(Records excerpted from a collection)
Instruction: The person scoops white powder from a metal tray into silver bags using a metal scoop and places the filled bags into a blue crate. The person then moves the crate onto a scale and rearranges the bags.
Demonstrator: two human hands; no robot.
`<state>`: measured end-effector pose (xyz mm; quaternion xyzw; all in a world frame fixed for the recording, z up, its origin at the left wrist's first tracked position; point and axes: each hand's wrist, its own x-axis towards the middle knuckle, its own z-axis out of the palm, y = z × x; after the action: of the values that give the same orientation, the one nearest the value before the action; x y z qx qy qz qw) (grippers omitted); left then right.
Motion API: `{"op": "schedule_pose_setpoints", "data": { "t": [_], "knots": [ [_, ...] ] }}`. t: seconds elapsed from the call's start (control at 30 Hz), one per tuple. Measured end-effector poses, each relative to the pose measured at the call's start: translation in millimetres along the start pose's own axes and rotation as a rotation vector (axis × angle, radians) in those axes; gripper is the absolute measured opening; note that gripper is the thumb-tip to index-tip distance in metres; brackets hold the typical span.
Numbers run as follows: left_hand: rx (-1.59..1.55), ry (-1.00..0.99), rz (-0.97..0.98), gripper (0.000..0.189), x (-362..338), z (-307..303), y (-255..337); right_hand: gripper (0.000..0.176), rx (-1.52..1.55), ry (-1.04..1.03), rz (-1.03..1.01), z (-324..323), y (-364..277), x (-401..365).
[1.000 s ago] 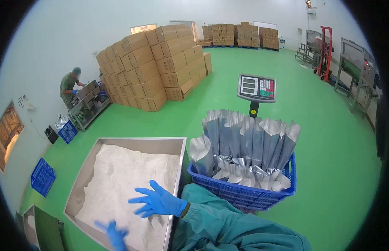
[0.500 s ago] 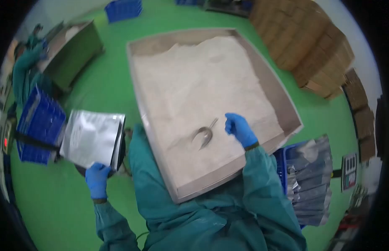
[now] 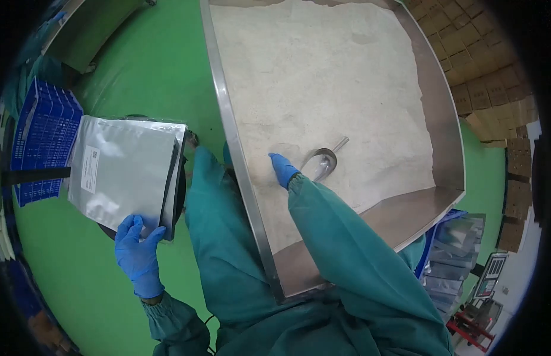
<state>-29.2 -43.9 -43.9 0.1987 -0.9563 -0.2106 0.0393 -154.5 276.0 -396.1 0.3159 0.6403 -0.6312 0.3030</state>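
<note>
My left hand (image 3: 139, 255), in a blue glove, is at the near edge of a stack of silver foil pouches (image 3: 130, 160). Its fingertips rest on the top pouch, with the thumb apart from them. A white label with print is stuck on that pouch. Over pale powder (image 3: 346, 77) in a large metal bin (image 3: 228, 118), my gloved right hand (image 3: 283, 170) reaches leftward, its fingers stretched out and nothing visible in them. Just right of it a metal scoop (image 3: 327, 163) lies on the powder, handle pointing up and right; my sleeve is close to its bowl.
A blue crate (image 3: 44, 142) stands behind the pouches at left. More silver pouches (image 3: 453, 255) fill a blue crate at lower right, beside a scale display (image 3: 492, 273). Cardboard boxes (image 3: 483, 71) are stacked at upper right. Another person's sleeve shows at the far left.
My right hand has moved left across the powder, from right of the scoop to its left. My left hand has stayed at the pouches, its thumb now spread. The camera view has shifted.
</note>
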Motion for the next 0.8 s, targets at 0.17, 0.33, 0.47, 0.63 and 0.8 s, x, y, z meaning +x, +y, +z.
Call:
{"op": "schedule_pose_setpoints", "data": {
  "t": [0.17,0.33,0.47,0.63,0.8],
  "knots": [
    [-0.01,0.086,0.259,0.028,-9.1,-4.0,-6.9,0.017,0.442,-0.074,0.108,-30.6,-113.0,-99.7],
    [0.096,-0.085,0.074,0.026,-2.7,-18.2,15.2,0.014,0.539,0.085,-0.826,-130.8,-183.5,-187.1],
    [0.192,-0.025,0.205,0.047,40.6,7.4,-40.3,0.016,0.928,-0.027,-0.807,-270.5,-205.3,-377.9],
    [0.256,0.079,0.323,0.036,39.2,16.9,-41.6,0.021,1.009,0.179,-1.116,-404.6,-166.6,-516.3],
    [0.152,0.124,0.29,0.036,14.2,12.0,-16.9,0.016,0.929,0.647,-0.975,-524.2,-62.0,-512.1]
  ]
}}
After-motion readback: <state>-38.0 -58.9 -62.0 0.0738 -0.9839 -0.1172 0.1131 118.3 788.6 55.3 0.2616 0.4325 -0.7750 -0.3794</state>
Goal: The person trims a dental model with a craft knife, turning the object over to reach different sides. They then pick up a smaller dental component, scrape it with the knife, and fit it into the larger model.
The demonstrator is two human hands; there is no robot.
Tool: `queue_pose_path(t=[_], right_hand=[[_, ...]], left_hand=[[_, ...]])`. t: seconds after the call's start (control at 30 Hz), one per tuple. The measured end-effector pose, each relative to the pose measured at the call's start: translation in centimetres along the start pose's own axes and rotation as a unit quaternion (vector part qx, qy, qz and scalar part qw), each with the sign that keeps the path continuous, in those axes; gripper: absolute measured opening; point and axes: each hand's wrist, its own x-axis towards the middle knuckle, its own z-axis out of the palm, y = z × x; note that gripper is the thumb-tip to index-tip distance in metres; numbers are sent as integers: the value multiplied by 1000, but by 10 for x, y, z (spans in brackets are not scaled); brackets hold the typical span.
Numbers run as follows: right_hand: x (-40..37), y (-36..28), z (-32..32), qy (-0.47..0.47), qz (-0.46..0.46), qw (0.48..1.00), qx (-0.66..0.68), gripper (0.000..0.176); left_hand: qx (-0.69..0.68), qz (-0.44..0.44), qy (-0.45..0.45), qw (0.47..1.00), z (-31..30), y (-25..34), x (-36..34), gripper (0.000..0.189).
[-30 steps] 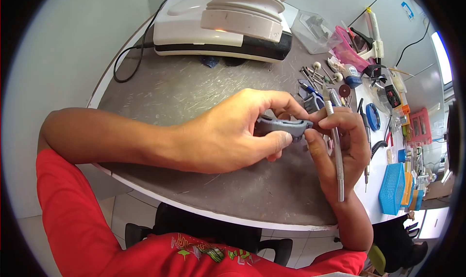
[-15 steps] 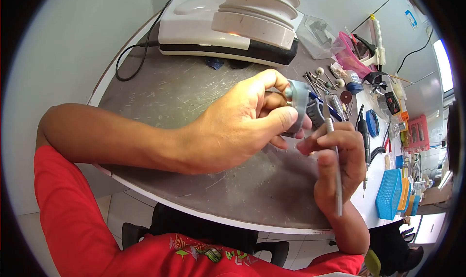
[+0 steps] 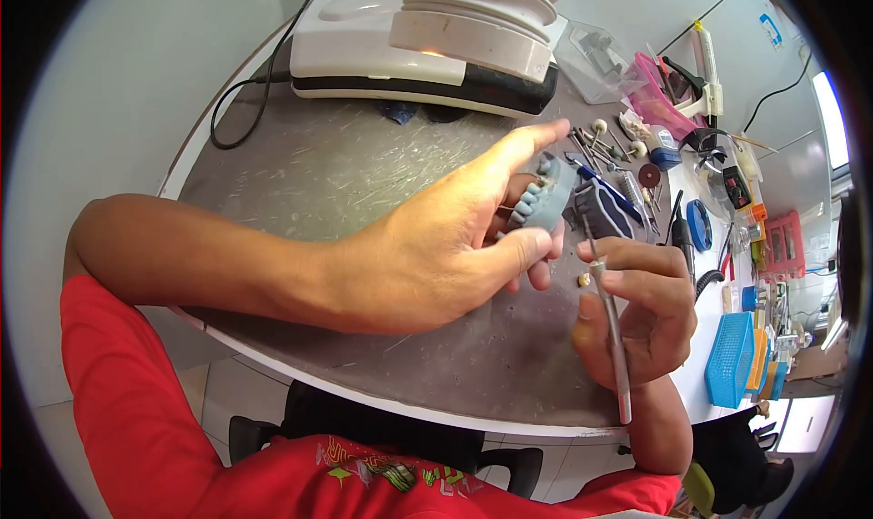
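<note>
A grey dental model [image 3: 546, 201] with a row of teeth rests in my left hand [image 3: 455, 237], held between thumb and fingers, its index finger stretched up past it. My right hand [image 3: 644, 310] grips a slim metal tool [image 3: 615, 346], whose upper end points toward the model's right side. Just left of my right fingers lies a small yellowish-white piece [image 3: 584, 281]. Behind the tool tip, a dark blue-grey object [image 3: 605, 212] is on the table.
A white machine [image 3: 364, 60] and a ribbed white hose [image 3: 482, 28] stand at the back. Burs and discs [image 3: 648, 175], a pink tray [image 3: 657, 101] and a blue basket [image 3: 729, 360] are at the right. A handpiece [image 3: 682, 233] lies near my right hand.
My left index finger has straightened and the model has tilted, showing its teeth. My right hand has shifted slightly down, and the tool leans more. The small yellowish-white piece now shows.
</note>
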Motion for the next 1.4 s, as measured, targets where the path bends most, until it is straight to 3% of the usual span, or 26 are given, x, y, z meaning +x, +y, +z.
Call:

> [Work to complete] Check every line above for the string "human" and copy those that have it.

> [Your response]
Demonstrator: two human hands; no robot.
The demonstrator is two human hands; there is no robot.

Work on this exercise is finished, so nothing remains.